Work item:
I need each line of the entries below that includes the string "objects".

Excerpted records:

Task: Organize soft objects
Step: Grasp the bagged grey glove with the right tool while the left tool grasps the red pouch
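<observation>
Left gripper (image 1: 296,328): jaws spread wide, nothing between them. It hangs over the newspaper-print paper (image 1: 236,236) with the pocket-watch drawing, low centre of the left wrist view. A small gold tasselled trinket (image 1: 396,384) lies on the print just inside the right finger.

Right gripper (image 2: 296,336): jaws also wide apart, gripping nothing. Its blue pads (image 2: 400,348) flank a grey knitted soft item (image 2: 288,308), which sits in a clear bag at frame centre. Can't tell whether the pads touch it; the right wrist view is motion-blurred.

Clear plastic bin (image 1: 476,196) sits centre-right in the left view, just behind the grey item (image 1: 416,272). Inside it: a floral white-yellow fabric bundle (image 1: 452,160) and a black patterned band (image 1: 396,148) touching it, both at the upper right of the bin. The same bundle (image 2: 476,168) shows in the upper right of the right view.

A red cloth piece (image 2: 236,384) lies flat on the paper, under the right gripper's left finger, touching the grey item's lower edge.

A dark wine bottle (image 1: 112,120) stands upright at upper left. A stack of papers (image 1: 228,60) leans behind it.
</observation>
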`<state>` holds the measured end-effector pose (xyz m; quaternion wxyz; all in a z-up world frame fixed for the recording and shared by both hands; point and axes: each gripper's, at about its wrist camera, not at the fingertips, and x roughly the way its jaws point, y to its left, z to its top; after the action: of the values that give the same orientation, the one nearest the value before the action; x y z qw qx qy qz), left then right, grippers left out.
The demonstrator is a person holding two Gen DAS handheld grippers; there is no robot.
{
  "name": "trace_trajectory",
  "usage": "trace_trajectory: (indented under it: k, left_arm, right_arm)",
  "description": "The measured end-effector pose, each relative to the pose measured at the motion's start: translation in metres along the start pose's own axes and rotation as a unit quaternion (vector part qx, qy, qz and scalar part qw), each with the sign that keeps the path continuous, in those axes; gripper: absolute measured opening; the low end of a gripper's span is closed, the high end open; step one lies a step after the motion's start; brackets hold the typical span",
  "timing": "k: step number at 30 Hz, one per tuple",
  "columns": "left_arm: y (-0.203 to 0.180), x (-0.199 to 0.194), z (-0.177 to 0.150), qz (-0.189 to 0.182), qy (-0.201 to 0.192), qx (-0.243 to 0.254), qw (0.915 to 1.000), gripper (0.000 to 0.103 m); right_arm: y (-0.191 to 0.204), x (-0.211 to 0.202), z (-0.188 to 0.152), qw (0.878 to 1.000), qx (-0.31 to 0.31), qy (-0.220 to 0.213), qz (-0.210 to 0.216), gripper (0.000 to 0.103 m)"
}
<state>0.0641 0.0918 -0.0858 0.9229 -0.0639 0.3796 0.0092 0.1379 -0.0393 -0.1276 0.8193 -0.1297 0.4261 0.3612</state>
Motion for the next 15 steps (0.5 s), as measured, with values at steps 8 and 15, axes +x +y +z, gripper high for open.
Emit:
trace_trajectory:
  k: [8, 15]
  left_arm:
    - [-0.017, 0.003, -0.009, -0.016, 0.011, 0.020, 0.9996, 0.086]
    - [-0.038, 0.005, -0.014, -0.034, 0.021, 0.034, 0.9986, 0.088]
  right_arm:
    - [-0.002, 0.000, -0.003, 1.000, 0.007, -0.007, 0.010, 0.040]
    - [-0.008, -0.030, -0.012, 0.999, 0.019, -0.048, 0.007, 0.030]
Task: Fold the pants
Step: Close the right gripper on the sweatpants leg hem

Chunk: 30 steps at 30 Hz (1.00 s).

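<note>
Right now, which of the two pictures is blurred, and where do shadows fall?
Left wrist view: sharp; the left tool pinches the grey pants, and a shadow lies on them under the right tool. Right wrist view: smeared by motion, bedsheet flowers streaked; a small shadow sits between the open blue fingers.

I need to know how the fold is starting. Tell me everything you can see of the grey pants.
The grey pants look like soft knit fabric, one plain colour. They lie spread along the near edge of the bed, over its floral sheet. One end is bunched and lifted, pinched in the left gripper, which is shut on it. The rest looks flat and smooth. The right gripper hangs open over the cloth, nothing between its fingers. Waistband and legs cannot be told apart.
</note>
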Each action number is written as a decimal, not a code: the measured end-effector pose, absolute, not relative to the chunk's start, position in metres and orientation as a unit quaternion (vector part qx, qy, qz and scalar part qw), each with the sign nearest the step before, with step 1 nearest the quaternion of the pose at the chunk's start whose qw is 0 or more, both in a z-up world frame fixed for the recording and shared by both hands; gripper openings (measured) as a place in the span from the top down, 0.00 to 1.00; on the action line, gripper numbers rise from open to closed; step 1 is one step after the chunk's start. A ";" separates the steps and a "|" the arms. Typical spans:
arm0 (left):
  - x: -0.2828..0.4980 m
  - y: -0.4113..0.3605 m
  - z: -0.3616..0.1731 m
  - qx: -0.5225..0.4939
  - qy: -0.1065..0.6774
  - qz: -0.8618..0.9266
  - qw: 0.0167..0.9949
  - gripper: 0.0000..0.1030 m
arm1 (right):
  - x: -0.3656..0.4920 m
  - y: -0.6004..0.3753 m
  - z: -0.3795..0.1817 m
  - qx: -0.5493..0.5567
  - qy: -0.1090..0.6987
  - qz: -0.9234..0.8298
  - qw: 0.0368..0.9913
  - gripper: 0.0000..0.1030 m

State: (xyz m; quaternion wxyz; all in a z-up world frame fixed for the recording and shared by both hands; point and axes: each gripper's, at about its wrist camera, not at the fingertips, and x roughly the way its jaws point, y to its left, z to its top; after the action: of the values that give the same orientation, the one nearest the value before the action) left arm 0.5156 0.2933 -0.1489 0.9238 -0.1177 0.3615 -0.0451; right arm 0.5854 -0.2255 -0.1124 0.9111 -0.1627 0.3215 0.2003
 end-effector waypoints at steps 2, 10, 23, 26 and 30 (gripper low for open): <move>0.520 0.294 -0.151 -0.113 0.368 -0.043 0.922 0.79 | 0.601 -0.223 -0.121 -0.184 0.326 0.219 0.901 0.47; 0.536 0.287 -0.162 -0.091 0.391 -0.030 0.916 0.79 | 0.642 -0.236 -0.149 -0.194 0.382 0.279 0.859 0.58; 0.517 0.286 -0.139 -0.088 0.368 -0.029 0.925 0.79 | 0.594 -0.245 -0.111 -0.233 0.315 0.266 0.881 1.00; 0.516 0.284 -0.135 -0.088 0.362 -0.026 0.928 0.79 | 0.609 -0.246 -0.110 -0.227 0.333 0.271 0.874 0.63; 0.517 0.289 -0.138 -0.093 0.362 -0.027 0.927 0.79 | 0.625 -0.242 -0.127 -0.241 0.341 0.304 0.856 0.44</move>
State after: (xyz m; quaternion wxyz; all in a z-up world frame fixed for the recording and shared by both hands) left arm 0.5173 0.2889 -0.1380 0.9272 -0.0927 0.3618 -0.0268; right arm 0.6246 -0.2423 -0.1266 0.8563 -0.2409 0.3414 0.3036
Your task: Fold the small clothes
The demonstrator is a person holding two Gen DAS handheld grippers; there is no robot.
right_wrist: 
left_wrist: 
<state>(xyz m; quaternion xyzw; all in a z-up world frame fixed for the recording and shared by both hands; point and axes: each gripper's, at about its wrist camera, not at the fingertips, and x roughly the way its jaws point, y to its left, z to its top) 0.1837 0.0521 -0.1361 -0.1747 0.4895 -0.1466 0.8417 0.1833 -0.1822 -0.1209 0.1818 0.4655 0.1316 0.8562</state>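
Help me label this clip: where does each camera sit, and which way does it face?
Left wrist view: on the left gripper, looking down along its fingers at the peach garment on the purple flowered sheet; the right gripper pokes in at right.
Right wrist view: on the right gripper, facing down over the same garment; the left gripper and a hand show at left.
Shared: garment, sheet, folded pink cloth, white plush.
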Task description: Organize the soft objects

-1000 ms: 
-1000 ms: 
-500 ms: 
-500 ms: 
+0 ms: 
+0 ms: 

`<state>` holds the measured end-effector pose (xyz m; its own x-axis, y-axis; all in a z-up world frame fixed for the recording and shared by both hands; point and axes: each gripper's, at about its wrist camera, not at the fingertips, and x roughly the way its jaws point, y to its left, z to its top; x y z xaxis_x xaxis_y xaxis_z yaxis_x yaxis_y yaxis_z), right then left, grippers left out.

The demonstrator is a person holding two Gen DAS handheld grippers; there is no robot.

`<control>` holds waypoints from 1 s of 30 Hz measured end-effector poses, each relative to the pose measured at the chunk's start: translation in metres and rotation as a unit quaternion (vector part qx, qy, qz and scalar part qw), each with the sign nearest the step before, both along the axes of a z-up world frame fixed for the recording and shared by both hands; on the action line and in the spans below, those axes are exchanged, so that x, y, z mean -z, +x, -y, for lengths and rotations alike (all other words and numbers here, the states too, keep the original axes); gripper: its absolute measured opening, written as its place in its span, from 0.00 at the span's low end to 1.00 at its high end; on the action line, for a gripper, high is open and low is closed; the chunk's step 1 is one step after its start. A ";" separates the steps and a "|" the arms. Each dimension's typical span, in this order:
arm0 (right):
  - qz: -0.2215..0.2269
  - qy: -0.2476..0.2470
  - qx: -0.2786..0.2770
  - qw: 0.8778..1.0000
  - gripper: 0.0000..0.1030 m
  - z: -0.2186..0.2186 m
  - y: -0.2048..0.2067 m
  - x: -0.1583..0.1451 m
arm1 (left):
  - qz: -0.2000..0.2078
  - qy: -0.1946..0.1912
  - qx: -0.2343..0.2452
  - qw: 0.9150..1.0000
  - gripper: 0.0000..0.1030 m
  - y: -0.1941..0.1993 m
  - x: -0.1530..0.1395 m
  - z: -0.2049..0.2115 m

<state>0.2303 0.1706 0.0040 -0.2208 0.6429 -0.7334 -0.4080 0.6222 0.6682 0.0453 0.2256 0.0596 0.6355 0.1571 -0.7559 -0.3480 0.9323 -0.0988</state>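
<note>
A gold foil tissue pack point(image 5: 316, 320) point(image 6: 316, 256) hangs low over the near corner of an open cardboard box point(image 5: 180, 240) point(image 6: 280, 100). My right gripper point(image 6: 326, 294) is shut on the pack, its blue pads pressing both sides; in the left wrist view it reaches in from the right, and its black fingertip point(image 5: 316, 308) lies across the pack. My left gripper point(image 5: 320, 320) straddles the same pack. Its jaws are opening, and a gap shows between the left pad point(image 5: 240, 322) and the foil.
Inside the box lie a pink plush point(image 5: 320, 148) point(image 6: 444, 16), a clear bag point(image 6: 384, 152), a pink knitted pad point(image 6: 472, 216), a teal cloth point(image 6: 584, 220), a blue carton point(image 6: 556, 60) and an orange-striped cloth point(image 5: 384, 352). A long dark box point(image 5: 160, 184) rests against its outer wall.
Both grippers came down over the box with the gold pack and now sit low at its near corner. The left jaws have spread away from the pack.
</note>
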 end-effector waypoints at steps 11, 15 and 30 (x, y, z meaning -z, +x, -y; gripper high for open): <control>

Task result:
Task: Organize soft objects
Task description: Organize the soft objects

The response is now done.